Raw data:
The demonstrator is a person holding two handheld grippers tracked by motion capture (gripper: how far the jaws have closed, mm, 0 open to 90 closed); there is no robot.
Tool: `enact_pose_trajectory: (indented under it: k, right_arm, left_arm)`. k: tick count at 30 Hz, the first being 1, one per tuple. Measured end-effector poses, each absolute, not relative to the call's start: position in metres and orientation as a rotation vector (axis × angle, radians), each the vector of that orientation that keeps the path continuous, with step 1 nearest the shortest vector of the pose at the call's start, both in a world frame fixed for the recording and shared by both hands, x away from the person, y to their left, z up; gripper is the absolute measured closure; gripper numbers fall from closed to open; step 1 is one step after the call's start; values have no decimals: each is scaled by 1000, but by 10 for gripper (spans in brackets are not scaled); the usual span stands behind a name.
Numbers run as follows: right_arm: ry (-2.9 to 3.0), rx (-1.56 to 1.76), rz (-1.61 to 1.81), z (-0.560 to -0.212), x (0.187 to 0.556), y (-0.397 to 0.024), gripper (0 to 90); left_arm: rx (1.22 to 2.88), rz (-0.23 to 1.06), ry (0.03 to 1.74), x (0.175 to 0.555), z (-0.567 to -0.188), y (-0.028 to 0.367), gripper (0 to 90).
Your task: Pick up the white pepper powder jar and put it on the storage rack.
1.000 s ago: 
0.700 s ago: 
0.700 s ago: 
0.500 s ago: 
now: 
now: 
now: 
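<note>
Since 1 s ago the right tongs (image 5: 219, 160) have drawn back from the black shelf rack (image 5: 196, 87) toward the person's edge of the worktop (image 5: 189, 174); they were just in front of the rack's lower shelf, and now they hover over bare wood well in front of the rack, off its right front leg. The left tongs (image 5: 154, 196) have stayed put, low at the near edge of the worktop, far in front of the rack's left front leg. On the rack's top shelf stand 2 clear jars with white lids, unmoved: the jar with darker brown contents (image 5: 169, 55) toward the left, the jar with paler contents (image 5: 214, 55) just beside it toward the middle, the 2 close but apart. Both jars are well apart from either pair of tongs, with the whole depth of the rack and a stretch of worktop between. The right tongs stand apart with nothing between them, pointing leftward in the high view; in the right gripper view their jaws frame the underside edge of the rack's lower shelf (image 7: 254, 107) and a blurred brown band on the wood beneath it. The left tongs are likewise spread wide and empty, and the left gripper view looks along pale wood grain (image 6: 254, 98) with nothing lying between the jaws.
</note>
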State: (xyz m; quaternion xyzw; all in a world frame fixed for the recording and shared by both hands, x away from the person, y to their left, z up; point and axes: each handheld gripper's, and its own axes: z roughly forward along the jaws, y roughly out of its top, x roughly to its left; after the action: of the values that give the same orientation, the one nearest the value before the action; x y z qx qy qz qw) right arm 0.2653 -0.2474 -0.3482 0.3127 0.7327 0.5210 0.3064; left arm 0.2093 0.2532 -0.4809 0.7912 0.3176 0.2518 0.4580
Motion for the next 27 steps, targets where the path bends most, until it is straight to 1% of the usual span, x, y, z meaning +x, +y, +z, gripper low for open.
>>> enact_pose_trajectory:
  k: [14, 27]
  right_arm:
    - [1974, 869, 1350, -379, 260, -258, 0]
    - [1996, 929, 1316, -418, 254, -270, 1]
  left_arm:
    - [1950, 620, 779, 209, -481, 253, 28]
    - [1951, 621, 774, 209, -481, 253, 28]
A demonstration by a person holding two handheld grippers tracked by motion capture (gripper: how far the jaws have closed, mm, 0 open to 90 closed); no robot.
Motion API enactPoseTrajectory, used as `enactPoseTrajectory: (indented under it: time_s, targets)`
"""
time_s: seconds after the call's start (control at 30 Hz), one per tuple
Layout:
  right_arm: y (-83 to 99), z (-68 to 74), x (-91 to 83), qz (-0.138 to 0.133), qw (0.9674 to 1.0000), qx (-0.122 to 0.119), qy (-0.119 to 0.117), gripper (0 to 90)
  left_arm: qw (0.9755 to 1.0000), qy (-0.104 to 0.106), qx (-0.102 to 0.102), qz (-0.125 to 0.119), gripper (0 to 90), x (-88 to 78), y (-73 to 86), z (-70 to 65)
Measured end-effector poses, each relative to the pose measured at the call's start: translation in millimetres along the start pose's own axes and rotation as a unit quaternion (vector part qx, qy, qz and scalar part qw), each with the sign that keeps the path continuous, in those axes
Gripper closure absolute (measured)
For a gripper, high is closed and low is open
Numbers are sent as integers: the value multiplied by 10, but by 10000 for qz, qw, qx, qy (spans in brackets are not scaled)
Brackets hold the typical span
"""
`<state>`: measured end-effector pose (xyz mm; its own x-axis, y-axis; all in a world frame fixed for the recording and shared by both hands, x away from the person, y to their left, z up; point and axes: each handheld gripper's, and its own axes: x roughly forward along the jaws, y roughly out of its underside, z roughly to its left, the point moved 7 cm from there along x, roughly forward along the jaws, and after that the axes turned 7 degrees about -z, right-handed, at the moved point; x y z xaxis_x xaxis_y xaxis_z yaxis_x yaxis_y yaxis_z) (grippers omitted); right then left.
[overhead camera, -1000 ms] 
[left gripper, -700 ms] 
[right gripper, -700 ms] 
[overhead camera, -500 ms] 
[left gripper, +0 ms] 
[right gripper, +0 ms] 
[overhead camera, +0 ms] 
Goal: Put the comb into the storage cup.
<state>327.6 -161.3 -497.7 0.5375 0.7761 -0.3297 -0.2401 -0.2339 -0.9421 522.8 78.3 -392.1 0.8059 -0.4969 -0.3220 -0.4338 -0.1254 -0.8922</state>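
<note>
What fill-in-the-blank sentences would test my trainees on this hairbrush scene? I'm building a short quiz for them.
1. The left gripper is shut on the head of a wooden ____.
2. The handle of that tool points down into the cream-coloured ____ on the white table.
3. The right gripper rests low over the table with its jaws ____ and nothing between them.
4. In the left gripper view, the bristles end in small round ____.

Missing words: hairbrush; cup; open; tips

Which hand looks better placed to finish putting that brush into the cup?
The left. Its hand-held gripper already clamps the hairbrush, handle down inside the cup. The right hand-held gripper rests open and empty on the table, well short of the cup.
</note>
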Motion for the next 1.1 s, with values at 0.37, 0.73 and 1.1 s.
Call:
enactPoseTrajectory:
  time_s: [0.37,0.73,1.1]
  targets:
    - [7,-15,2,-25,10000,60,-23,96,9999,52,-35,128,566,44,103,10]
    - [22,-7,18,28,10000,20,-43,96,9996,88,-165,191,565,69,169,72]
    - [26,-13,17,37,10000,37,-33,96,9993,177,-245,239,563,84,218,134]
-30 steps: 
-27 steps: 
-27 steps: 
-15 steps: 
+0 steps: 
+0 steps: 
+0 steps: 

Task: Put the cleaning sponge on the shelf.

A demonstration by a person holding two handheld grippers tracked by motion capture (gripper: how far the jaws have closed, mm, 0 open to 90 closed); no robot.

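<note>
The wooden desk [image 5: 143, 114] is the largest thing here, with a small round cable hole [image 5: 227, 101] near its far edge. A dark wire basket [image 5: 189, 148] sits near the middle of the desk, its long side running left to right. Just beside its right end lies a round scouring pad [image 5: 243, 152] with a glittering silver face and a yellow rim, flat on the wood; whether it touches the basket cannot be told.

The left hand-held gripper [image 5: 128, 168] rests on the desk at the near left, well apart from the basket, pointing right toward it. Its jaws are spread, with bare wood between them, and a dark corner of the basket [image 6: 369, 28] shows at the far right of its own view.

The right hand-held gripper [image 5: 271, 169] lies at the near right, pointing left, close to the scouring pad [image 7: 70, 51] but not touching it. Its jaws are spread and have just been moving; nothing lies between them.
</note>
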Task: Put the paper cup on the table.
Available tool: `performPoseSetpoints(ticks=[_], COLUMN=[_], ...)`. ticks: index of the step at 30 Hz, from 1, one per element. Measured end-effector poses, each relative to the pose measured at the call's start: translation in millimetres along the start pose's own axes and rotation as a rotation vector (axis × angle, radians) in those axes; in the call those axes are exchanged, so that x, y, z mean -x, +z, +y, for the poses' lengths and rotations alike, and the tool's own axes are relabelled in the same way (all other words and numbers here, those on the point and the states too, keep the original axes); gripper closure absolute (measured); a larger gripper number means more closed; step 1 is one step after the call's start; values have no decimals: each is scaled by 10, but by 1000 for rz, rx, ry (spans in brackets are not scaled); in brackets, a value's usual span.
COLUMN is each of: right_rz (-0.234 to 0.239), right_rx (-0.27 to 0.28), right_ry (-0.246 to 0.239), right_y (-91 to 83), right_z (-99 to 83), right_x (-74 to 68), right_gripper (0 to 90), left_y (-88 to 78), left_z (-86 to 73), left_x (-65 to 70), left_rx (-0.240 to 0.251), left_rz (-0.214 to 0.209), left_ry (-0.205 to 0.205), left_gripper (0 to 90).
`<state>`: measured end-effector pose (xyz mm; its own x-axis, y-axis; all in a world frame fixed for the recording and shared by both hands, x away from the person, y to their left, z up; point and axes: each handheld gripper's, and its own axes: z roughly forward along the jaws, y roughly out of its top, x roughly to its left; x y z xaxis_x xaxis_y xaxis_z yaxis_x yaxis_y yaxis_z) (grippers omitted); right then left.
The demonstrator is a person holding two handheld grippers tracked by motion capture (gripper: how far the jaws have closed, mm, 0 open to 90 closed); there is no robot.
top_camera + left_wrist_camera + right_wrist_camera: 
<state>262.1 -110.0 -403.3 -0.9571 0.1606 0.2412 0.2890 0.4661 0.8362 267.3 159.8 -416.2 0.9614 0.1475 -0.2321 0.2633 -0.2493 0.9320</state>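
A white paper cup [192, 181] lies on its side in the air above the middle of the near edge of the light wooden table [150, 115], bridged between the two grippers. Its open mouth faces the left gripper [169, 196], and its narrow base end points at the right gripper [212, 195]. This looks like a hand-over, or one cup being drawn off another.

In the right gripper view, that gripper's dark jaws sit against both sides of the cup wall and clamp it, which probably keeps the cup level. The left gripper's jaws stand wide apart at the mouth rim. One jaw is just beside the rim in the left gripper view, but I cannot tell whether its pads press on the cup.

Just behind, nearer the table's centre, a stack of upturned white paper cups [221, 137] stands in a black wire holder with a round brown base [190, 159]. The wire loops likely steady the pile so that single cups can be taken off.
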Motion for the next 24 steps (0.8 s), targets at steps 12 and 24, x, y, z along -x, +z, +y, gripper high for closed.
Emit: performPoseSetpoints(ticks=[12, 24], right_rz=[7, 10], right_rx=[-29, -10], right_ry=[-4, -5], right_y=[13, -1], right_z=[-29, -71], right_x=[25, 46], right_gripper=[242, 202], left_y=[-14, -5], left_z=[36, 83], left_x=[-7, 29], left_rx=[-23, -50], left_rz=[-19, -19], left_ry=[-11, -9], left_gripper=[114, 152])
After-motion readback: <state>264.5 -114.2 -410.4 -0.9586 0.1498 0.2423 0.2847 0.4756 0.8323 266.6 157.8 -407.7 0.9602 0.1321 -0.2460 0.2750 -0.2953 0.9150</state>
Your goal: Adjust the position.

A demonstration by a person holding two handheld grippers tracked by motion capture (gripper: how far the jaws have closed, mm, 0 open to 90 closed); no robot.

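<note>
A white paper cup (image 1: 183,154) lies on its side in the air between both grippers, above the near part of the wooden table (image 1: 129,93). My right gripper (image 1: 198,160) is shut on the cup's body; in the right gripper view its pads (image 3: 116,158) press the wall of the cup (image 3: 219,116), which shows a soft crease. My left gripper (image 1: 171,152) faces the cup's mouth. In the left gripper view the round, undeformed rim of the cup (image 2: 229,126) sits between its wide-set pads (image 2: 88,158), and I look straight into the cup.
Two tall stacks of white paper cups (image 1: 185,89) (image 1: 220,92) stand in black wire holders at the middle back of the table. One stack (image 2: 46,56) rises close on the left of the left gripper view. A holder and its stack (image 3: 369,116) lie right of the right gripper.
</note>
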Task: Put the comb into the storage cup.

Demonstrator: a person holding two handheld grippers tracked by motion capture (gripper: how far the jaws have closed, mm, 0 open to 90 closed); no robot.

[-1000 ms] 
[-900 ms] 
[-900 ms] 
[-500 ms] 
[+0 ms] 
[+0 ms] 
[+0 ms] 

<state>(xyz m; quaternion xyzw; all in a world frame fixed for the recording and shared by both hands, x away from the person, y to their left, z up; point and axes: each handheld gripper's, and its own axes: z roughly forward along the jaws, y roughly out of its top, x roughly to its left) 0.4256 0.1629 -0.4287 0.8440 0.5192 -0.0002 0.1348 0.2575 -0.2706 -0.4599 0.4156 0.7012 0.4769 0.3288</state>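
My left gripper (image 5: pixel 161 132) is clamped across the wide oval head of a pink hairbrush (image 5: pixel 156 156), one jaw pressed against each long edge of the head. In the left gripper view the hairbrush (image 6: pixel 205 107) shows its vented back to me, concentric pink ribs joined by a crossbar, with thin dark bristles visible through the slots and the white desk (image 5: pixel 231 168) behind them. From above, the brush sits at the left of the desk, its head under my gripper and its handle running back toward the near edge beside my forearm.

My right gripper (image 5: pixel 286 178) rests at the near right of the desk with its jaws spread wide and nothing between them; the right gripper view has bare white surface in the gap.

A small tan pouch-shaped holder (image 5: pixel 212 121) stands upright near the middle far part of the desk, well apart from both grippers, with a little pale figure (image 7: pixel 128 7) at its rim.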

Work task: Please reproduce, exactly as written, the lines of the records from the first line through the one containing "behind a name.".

Output for this task:
The demonstrator is a person holding two handheld grippers tracked by motion capture (gripper: how far the jaws have closed, mm, 0 open to 90 closed); there is no robot.
Tool: `enact_pose_trajectory: (indented under it: k, right_arm, left_arm)`. k: tick count at 30 Hz, the first being 1, one per tuple. Measured end-effector poses, each absolute, not relative to the call's start: position in metres and orientation as a rotation vector (axis × angle, radians), each the vector of that orientation that keeps the path continuous, with step 1 nearest the shortest vector of the pose at the call's start, both in a world frame fixed for the recording and shared by both hands, x away from the person, y to their left, z up; gripper is the absolute measured closure; gripper numbers fall from closed to open; step 1 is one step after the call's start; values have no decimals: each is scaled by 1000, but by 10 for gripper (spans in brackets are not scaled); the usual span stands behind a name.

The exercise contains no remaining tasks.